= INSTRUCTIONS TO FOLLOW =
In the records that follow, find the line with "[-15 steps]"; from there, retype every line exactly through the line with "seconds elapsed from", which also belongs to the answer.

= RECORDED DATA =
* * * * * * *

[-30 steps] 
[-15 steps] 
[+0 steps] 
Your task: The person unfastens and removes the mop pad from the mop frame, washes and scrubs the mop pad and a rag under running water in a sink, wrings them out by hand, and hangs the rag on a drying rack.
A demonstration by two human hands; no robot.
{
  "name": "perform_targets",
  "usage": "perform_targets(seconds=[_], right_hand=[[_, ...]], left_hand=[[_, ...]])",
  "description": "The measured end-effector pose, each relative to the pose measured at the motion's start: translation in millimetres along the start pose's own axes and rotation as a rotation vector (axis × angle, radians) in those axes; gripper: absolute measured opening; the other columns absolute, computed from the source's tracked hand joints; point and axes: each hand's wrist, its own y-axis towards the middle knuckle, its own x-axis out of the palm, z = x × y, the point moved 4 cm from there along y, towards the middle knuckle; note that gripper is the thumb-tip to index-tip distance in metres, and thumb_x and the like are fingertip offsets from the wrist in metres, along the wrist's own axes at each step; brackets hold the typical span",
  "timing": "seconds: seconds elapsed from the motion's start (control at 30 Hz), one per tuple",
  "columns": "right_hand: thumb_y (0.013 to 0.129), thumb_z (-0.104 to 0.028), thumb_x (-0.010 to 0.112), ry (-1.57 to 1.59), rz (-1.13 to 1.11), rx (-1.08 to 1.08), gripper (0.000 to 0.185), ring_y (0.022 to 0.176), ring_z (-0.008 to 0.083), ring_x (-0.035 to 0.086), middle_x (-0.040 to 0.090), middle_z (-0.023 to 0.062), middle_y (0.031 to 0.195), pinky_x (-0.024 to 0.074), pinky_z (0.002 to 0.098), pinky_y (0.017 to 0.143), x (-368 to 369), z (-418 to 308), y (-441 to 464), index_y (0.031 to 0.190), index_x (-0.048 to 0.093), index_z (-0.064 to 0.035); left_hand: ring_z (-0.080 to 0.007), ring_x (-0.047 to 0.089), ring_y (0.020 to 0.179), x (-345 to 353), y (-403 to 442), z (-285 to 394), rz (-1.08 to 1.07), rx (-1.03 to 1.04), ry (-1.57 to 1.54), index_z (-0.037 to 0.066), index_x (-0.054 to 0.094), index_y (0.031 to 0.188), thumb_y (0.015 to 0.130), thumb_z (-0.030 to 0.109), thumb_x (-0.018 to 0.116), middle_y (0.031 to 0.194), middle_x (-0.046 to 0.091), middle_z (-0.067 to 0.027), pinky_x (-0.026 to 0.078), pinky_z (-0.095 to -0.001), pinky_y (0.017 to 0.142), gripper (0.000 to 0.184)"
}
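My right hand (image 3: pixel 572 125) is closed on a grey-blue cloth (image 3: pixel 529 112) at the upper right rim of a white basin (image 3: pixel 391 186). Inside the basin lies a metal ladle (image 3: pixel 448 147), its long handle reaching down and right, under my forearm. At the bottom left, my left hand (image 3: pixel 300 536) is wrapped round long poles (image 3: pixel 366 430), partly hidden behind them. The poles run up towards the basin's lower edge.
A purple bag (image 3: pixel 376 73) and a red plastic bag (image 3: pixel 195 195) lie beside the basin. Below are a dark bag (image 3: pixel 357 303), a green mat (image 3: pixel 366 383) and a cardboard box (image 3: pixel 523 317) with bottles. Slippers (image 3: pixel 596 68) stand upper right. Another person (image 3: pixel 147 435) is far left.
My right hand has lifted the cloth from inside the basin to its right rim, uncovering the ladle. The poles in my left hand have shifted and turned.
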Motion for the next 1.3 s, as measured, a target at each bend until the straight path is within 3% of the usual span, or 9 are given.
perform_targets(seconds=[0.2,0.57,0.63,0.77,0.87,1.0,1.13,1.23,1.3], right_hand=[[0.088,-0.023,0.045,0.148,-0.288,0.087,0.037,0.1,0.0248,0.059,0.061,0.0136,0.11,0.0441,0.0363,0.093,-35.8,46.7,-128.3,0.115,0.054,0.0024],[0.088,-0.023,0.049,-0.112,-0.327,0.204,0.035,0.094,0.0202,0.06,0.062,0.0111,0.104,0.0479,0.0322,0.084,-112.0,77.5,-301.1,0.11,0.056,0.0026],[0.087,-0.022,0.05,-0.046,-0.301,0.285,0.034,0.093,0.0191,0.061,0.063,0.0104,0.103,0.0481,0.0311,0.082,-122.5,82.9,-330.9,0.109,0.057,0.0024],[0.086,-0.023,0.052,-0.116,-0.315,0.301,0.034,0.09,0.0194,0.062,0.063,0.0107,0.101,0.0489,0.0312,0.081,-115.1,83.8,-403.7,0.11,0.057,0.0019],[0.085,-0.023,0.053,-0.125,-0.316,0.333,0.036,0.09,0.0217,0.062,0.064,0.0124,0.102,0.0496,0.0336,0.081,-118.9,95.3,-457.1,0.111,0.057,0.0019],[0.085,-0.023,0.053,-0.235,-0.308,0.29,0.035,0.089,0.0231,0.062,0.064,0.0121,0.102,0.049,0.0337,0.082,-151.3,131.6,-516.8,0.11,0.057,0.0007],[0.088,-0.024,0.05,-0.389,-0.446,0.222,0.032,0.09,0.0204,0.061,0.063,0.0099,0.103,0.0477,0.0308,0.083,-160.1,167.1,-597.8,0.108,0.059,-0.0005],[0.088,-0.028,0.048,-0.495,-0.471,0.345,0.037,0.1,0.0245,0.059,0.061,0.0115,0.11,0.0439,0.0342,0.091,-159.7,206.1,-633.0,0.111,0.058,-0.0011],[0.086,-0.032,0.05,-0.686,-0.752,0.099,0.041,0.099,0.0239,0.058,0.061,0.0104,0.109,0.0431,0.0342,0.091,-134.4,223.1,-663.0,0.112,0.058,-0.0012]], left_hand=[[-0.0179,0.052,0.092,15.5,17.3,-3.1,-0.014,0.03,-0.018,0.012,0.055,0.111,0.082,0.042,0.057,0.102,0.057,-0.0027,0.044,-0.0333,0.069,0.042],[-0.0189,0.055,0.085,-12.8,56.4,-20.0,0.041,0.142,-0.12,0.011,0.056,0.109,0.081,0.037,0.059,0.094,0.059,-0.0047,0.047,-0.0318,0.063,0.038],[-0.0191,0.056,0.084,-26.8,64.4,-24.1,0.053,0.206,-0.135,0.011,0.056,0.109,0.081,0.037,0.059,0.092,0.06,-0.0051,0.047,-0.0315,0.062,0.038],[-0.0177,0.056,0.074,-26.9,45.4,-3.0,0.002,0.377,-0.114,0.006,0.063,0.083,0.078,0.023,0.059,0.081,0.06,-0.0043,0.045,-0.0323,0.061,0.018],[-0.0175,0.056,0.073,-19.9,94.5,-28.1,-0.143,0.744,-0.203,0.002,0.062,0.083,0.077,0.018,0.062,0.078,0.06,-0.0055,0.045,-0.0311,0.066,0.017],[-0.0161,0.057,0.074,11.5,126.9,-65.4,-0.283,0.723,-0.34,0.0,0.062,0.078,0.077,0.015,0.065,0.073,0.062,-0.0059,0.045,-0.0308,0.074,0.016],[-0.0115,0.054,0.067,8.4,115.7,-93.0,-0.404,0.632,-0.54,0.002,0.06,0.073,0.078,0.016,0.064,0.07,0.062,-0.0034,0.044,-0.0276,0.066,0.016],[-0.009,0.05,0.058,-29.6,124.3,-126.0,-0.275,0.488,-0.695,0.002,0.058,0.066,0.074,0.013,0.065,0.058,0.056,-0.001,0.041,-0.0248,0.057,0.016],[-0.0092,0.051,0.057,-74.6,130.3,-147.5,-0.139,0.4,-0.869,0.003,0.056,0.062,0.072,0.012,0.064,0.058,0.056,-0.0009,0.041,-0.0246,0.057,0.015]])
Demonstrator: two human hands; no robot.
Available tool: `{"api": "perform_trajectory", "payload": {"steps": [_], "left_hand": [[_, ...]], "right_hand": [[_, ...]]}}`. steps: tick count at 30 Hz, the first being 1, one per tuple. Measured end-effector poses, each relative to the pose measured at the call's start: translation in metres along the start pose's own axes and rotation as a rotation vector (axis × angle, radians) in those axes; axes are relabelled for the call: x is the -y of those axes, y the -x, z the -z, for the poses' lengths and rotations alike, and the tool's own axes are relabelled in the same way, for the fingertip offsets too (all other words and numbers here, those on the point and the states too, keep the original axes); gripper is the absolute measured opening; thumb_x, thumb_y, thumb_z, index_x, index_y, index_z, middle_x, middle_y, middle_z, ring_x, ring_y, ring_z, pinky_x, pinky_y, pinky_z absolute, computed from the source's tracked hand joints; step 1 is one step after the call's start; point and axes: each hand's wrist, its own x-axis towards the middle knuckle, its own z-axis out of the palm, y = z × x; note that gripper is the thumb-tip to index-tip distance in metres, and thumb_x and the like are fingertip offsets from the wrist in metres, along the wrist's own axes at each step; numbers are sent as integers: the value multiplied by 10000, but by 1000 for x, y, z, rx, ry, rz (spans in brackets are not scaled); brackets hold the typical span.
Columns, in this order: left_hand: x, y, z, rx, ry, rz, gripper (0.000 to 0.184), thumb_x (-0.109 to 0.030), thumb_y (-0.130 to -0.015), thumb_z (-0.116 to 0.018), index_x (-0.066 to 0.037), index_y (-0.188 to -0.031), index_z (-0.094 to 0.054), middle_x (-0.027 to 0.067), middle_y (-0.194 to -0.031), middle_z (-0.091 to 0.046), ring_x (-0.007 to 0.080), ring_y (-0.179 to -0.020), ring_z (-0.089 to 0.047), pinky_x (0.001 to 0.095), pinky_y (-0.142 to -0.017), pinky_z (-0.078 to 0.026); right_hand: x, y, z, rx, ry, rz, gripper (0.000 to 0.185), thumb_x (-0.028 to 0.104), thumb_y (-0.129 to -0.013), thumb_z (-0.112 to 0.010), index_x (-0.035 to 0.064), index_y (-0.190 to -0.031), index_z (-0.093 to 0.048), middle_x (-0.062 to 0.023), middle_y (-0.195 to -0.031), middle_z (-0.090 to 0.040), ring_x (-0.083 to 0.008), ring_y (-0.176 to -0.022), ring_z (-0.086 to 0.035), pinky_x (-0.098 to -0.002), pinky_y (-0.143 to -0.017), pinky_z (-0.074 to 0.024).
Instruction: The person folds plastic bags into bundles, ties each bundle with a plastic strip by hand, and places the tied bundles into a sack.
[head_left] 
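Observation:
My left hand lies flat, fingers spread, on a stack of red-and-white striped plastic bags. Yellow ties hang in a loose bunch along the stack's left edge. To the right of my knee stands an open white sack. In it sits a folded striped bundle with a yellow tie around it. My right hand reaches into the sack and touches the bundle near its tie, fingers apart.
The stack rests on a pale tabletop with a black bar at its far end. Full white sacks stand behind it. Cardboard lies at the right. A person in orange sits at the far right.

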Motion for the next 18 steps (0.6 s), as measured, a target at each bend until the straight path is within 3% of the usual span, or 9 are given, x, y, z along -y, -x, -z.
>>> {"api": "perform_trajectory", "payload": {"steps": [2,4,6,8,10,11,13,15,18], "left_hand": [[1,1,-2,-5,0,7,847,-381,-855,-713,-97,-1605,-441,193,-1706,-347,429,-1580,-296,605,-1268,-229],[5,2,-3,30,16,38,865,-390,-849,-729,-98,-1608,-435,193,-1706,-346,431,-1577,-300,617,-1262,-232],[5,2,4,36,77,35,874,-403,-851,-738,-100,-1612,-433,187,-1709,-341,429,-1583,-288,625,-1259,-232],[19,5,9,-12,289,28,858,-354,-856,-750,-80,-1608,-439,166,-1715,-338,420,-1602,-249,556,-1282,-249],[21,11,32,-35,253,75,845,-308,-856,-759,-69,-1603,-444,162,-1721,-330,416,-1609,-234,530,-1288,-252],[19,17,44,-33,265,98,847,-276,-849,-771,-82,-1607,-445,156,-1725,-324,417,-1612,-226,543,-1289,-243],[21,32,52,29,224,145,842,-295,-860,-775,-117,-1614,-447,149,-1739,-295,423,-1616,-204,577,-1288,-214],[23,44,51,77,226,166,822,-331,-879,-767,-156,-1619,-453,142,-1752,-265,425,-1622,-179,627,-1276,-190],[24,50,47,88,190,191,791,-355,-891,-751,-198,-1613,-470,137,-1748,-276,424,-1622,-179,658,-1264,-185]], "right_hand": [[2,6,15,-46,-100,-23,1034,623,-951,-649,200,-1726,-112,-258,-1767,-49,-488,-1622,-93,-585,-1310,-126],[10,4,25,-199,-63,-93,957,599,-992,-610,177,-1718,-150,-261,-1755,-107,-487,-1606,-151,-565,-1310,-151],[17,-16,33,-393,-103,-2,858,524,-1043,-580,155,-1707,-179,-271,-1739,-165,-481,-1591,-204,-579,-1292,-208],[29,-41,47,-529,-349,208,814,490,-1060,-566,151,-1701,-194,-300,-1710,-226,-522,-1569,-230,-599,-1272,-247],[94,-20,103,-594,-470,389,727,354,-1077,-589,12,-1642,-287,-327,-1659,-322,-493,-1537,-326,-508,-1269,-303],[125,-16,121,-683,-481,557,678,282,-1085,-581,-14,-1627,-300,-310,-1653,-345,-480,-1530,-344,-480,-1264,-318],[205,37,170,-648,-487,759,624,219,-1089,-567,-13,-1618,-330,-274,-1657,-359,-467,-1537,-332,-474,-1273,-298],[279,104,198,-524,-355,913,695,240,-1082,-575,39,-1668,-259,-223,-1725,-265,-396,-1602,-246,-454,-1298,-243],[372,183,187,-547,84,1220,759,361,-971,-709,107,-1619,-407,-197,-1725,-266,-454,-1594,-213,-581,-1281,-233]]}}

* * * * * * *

= EXPECTED ANSWER =
[-15 steps] 
[+0 steps] 
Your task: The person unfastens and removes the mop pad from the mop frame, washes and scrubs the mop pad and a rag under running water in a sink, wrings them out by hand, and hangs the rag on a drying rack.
A demonstration by two human hands; no robot.
{
  "name": "perform_targets",
  "usage": "perform_targets(seconds=[_], right_hand=[[_, ...]], left_hand=[[_, ...]])",
  "description": "The measured end-effector pose, each relative to the pose measured at the motion's start: translation in millimetres along the start pose's own axes and rotation as a rotation vector (axis × angle, radians) in those axes; gripper: absolute measured opening; the other columns absolute, computed from the source's tracked hand joints; point and axes: each hand's wrist, its own y-axis towards the middle knuckle, its own x-axis out of the palm, z = x × y, the point moved 4 cm from there along y, towards the middle knuckle; note that gripper is the thumb-tip to index-tip distance in metres, and thumb_x and the like are fingertip offsets from the wrist in metres, along the wrist's own axes at each step; brackets hold the typical span",
  "timing": "seconds: seconds elapsed from the motion's start (control at 30 Hz), one per tuple",

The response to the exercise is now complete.